* [Activity] Gather, from the listing beneath this task, every line holding the string "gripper".

### Supplied material ###

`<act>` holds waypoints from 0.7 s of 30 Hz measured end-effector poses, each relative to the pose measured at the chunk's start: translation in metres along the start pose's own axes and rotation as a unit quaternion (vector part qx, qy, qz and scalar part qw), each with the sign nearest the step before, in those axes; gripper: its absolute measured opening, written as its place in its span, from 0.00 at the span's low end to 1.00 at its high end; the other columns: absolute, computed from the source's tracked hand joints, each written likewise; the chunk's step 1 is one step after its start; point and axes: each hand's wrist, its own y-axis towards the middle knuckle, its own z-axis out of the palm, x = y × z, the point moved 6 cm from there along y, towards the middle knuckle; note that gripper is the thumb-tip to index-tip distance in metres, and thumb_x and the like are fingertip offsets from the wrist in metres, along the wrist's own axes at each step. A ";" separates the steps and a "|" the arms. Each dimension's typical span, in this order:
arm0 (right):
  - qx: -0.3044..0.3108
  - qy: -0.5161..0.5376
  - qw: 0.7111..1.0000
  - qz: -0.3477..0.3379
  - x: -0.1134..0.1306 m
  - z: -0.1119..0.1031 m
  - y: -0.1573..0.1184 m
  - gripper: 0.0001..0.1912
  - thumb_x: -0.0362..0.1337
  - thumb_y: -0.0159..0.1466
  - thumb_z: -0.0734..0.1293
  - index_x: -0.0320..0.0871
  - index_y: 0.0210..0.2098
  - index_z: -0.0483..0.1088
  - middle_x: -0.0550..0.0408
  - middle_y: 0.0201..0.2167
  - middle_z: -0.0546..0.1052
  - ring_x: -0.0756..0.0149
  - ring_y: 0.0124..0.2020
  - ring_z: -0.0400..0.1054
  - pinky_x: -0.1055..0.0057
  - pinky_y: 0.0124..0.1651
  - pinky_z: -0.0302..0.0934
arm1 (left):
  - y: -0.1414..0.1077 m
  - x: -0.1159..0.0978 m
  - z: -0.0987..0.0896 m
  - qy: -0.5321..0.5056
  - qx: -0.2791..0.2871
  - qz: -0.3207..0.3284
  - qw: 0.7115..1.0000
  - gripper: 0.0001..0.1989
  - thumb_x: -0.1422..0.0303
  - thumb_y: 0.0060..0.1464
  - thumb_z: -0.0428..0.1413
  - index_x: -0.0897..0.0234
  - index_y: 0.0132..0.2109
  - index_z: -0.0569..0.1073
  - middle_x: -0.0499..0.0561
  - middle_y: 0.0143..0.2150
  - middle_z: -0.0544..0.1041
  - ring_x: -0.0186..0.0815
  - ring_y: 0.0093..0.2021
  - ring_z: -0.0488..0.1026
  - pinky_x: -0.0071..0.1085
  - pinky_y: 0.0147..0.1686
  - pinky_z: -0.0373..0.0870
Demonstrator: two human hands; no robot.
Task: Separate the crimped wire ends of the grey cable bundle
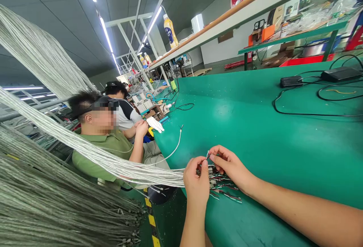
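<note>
The left hand (196, 186) grips a silver cable bundle (136, 169) lying sideways, its ends pointing right; the right hand (230, 167) pinches one thin wire (207, 155).

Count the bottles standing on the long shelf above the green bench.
3: the large yellow bottle stands nearest on the shelf, and two smaller-looking bottles stand close together farther along it. More may be hidden farther down the shelf.

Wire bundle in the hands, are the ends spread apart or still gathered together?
Spread apart: the braided cable fans out into separate striped wires over the green bench, past the left hand.
</note>
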 end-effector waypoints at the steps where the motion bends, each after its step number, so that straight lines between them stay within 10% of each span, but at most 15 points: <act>1: -0.003 -0.002 1.000 0.001 0.001 0.000 0.000 0.18 0.52 0.58 0.70 0.45 0.37 0.68 0.62 0.27 0.65 0.72 0.23 0.55 0.72 0.25 0.50 | 0.000 -0.001 0.000 0.004 0.005 0.000 1.000 0.10 0.63 0.63 0.51 0.62 0.42 0.76 0.50 0.38 0.77 0.35 0.38 0.72 0.28 0.38 0.67; 21: -0.011 -0.004 1.000 -0.015 -0.008 -0.003 0.004 0.18 0.50 0.58 0.71 0.44 0.39 0.68 0.60 0.31 0.67 0.73 0.23 0.56 0.72 0.25 0.51 | -0.001 0.002 0.001 0.037 0.017 -0.013 0.999 0.12 0.62 0.66 0.48 0.60 0.42 0.74 0.48 0.38 0.76 0.34 0.39 0.71 0.29 0.41 0.64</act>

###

* [Response area]
`<act>` holds waypoints from 0.7 s of 30 Hz measured end-effector poses, each relative to the pose measured at the chunk's start: translation in metres along the start pose's own axes and rotation as a unit quaternion (vector part qx, qy, qz and scalar part qw), each with the sign nearest the step before, in those axes; gripper: its absolute measured opening, written as its place in its span, from 0.00 at the span's low end to 1.00 at its high end; the other columns: absolute, computed from the source's tracked hand joints, each written likewise; the chunk's step 1 is one step after its start; point and axes: each hand's wrist, its own y-axis towards the middle knuckle, its own z-axis out of the palm, x = y × z, the point moved 6 cm from there along y, towards the middle knuckle; note that gripper is the thumb-tip to index-tip distance in metres, and thumb_x and the like are fingertip offsets from the wrist in metres, along the wrist's own axes at each step. A ";" separates the steps and a "|" the arms. Each dimension's typical span, in this order:
  - gripper: 0.0001..0.1912
  - gripper: 0.0001..0.1989

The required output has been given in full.